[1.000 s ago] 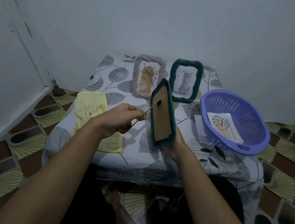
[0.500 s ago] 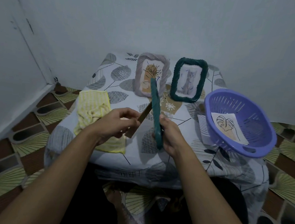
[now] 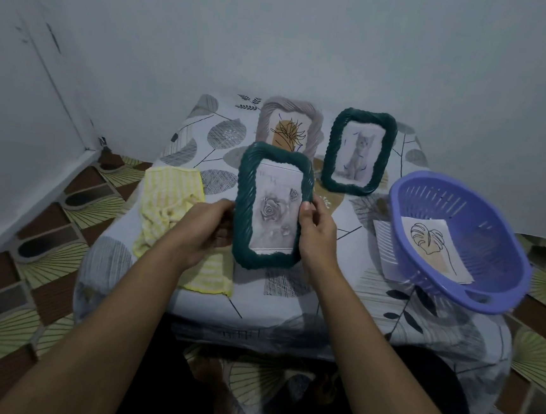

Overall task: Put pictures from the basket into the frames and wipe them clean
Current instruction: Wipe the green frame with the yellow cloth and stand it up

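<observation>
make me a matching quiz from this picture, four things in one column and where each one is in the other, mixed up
1 rose frame
2 cat frame
3 leaf picture
4 yellow cloth

A in the purple basket
B held by left hand and right hand
C standing at the table's back
D lying at the table's left

Pairs: 1-B; 2-C; 3-A; 4-D
</observation>
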Demonstrator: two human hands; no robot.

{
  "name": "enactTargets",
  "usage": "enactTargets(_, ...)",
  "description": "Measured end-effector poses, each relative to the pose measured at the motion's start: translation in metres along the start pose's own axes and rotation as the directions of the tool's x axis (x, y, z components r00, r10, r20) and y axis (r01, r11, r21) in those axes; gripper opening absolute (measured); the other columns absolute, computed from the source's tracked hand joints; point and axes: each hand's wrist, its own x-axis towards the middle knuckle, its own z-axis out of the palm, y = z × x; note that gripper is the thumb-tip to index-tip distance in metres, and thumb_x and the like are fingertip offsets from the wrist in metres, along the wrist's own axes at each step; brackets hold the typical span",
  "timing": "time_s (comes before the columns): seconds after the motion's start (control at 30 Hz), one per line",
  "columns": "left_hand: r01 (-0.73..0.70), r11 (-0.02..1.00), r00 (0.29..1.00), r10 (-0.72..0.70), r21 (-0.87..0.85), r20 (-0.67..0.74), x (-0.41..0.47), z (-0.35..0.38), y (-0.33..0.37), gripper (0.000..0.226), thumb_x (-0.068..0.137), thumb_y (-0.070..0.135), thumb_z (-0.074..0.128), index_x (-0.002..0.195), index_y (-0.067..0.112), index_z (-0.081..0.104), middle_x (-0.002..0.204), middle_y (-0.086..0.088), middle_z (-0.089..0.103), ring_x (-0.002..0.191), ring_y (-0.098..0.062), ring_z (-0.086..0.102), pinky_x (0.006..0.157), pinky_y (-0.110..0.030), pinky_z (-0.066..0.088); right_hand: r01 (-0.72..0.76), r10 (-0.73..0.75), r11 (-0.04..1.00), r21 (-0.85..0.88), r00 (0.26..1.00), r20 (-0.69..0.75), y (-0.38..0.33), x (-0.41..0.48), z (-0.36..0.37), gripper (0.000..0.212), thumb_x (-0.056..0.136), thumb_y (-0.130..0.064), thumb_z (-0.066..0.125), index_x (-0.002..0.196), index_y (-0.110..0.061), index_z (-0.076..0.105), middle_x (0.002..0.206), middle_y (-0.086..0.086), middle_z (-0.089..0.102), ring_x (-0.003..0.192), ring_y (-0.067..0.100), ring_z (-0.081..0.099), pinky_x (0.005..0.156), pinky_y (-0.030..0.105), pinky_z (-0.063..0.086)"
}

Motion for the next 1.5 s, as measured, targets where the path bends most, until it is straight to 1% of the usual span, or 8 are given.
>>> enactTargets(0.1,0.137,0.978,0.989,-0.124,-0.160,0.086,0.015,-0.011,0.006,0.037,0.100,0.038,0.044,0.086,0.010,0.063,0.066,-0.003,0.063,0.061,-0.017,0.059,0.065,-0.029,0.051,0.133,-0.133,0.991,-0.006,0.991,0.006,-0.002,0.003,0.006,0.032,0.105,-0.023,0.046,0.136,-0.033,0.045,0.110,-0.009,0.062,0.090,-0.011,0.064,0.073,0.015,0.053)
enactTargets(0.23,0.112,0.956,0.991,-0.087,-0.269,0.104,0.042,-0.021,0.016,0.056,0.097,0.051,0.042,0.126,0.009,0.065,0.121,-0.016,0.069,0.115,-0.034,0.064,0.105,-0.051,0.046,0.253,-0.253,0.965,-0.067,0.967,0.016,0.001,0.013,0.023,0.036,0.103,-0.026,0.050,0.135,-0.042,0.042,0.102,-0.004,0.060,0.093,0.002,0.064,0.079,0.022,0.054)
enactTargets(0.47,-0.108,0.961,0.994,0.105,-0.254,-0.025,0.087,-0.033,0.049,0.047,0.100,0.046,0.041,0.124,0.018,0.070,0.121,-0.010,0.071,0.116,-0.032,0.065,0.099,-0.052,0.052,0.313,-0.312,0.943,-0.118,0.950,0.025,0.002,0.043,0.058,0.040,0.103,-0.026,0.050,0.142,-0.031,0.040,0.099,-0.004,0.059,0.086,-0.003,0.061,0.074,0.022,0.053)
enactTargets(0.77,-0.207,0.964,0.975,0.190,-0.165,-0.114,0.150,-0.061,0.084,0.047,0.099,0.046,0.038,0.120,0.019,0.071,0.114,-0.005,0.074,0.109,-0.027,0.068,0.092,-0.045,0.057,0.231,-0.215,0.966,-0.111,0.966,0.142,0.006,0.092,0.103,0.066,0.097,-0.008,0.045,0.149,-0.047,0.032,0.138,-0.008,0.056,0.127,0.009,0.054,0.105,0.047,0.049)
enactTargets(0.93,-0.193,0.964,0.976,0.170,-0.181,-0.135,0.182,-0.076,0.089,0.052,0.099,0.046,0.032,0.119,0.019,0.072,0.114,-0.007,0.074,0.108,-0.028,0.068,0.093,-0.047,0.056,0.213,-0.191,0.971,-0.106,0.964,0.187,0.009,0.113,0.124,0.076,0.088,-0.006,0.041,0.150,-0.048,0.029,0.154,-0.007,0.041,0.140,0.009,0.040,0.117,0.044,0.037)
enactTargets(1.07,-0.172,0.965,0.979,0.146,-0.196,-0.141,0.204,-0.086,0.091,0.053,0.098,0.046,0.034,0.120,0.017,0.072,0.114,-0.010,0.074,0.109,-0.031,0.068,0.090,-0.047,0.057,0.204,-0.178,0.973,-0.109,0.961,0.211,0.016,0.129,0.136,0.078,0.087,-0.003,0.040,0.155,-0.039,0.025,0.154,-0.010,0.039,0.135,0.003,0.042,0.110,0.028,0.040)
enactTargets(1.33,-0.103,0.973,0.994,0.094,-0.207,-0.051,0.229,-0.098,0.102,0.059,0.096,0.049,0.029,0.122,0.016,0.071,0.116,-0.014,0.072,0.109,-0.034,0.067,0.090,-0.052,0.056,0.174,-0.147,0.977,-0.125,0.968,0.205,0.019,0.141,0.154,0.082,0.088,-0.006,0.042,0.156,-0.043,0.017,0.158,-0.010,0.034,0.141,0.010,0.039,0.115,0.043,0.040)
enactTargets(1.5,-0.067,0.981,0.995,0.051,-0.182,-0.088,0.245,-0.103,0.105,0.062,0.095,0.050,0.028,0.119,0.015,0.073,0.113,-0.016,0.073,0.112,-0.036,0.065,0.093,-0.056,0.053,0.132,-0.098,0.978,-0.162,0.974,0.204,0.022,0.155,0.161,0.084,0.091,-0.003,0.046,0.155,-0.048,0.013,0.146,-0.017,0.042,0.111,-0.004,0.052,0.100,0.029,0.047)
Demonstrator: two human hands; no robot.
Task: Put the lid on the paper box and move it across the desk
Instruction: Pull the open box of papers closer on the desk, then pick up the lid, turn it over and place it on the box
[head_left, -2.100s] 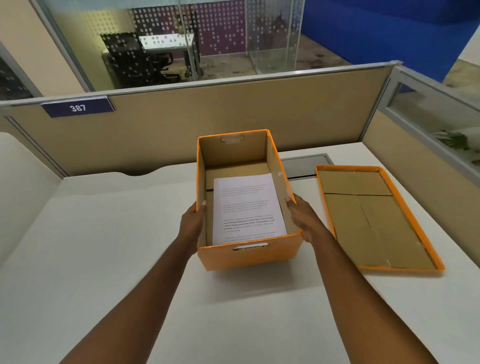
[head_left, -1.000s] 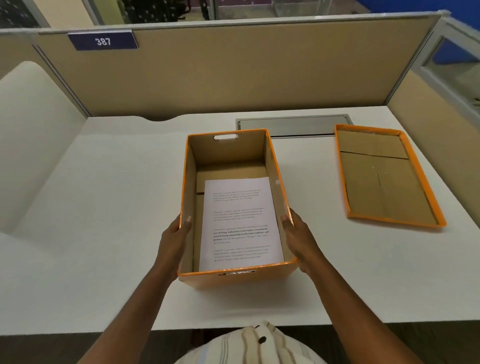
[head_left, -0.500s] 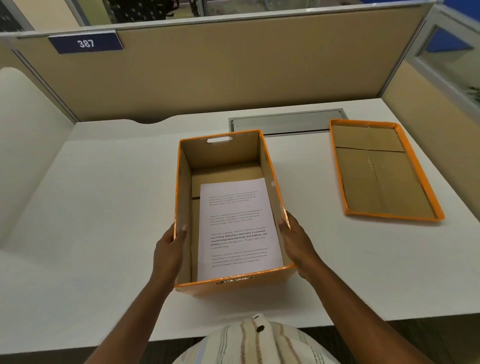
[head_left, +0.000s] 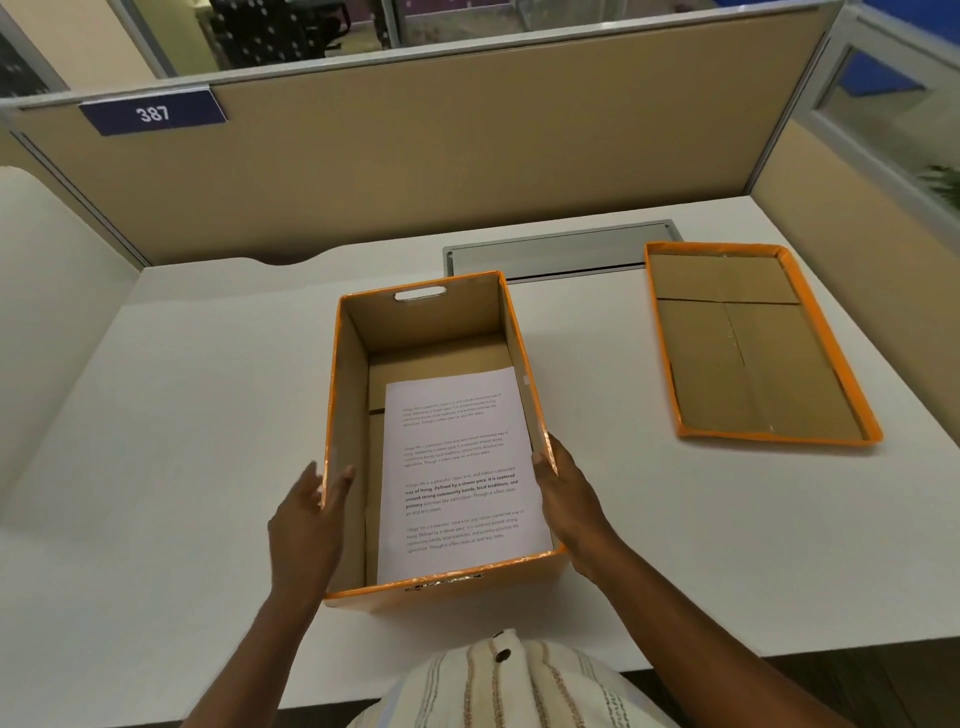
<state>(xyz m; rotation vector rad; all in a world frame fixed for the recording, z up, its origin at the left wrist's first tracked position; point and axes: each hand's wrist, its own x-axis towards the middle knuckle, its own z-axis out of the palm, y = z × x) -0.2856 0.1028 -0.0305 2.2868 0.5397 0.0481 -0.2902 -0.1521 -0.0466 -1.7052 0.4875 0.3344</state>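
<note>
White desk (head_left: 208, 467) fills the cubicle, tan partition (head_left: 467, 166) behind. Open orange paper box (head_left: 358, 467) sits near centre, lid (head_left: 779, 440) lying upside down, well apart to its right. Printed sheet (head_left: 457, 467) rests inside. Left hand (head_left: 306, 525) flat, fingers loose beside the left wall; right hand (head_left: 571, 504) grips the right wall, thumb over the rim.

You have one open orange box (head_left: 436, 587) on one white desk (head_left: 208, 415), one printed sheet (head_left: 460, 473) inside it, one orange lid (head_left: 753, 343) lying apart, one number sign (head_left: 153, 111), and your two hands, left (head_left: 306, 525) and right (head_left: 571, 499).
</note>
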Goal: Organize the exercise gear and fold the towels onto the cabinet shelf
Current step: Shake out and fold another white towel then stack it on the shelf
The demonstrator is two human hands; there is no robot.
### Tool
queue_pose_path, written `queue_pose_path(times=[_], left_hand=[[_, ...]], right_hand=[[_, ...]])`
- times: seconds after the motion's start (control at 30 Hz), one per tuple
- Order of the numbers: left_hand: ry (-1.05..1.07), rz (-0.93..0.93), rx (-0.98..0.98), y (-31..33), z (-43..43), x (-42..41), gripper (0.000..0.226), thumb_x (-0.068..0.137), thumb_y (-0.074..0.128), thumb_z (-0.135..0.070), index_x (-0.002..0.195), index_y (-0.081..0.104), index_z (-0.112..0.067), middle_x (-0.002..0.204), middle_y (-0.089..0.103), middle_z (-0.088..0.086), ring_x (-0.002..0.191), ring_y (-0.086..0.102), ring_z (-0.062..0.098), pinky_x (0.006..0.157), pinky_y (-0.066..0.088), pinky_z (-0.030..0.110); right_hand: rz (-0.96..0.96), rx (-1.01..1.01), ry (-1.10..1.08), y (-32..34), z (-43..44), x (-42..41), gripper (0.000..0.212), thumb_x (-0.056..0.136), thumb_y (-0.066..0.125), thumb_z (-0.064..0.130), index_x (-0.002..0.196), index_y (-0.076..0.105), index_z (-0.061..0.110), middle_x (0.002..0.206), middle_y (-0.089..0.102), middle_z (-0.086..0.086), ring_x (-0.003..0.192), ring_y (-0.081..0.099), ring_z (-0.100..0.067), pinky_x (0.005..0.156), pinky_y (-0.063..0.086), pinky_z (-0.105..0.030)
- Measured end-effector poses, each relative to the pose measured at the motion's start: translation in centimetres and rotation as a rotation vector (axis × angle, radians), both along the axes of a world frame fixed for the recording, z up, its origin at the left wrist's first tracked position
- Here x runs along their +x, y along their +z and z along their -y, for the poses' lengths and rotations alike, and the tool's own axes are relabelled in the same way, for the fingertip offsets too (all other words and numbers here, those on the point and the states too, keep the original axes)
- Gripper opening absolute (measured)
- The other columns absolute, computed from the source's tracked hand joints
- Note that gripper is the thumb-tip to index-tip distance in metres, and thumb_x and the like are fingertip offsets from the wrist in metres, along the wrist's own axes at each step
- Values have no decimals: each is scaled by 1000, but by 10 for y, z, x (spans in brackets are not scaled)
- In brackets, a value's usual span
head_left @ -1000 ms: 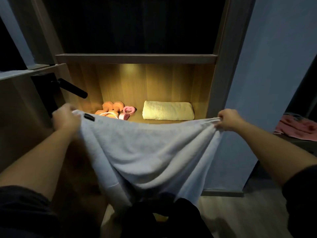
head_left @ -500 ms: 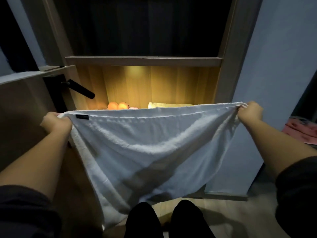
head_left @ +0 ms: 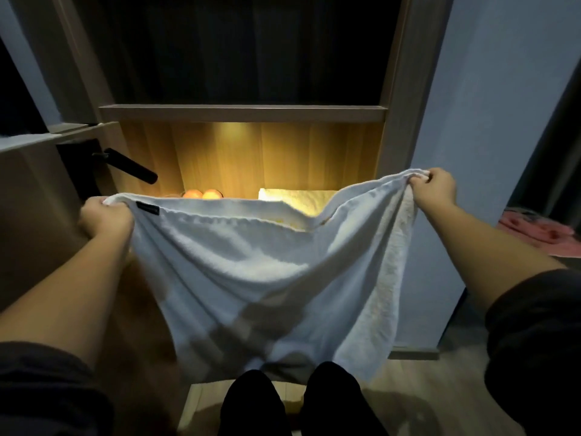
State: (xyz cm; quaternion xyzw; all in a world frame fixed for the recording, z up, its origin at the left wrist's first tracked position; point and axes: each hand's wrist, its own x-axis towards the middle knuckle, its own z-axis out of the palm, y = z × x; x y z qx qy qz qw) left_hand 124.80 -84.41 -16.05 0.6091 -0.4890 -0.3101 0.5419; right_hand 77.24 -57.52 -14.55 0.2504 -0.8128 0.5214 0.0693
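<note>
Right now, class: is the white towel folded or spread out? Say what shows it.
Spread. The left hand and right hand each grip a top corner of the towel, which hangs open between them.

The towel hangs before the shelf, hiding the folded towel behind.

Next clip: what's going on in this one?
A person holds a white towel spread open in front of a lit cabinet. The left hand grips one top corner and the right hand grips the other. The towel hangs loose and is not yet folded. On the shelf behind it lie a folded yellow towel and some orange gear, both partly hidden by the towel's top edge.
</note>
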Motion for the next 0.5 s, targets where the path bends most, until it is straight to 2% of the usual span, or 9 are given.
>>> queue_pose_path(times=[0.03, 0.1, 0.13, 0.2, 0.27, 0.37, 0.43, 0.5], left_hand=[[-20, 17, -22, 1, -8, -9, 32, 95, 42, -7, 119, 60, 2, 106, 56, 15, 106, 56, 35, 80, 34, 30], [-79, 51, -57, 9, -25, -31, 37, 97, 38, -6, 127, 55, 7, 126, 58, 26, 121, 52, 40, 87, 40, 34], [-123, 67, -61, 14, -33, -44, 36, 98, 37, -8, 124, 57, 7, 128, 57, 28, 120, 52, 40, 87, 41, 35], [-302, 122, -125, 22, -53, -72, 28, 98, 41, -11, 102, 66, 1, 111, 61, 28, 103, 56, 38, 77, 39, 34], [-627, 189, -216, 25, -80, -100, 23, 98, 48, -19, 83, 63, -12, 89, 61, 12, 88, 54, 26, 70, 37, 30], [-1009, 388, -227, 23, -114, -128, 22, 87, 61, -54, 97, 64, -35, 100, 61, -18, 95, 55, -1, 77, 39, 19], [-1097, 469, -278, 21, -127, -135, 24, 81, 63, -62, 100, 60, -48, 100, 58, -32, 98, 51, -14, 79, 36, 16], [-1132, 416, -322, 19, -132, -139, 13, 85, 66, -50, 98, 64, -50, 95, 64, -35, 95, 55, -18, 77, 39, 17]], right_hand=[[-6, -29, 54, 1, 4, 10, 17, 92, 56, 21, 97, 63, 7, 92, 62, -12, 89, 59, -27, 72, 42, -31], [-37, -71, 203, 5, 14, 36, 13, 92, 57, 21, 97, 64, 11, 91, 62, -7, 85, 57, -19, 72, 44, -29], [-61, -78, 289, 9, 19, 52, 11, 92, 58, 21, 97, 64, 13, 90, 62, -3, 82, 57, -15, 71, 44, -26], [-104, -70, 475, 18, 27, 88, 7, 93, 60, 21, 96, 65, 17, 87, 62, 3, 76, 57, -3, 65, 43, -16], [-141, -66, 646, 24, 34, 123, 5, 92, 63, 21, 94, 66, 18, 84, 62, 6, 73, 56, 2, 61, 44, -11], [-136, -68, 804, 28, 34, 162, 7, 92, 66, 22, 94, 69, 16, 87, 66, 4, 82, 62, -7, 69, 51, -18], [-103, -67, 849, 29, 30, 174, 13, 91, 67, 21, 96, 71, 10, 92, 68, -4, 88, 65, -17, 76, 55, -29], [-62, -65, 874, 28, 26, 179, 18, 90, 68, 18, 99, 71, 3, 96, 69, -13, 88, 64, -21, 79, 56, -36]])
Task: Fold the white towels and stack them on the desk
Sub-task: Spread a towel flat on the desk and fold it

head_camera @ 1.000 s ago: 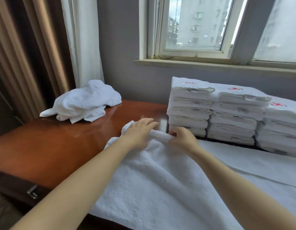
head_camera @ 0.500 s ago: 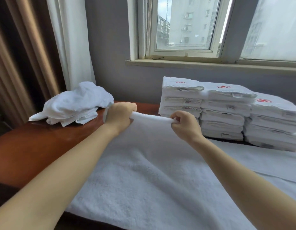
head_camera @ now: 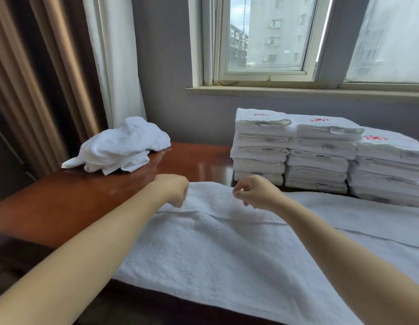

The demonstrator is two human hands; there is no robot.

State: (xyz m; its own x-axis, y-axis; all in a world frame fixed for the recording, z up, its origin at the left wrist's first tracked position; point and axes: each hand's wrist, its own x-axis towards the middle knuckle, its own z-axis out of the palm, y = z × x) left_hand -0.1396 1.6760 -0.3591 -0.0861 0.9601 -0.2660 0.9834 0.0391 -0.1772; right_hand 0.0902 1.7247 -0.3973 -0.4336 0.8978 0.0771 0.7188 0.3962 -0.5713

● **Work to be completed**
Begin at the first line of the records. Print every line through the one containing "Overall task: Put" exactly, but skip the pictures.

● **Task solution**
[1.000 s ago] 
[0.500 s ago] 
[now] 

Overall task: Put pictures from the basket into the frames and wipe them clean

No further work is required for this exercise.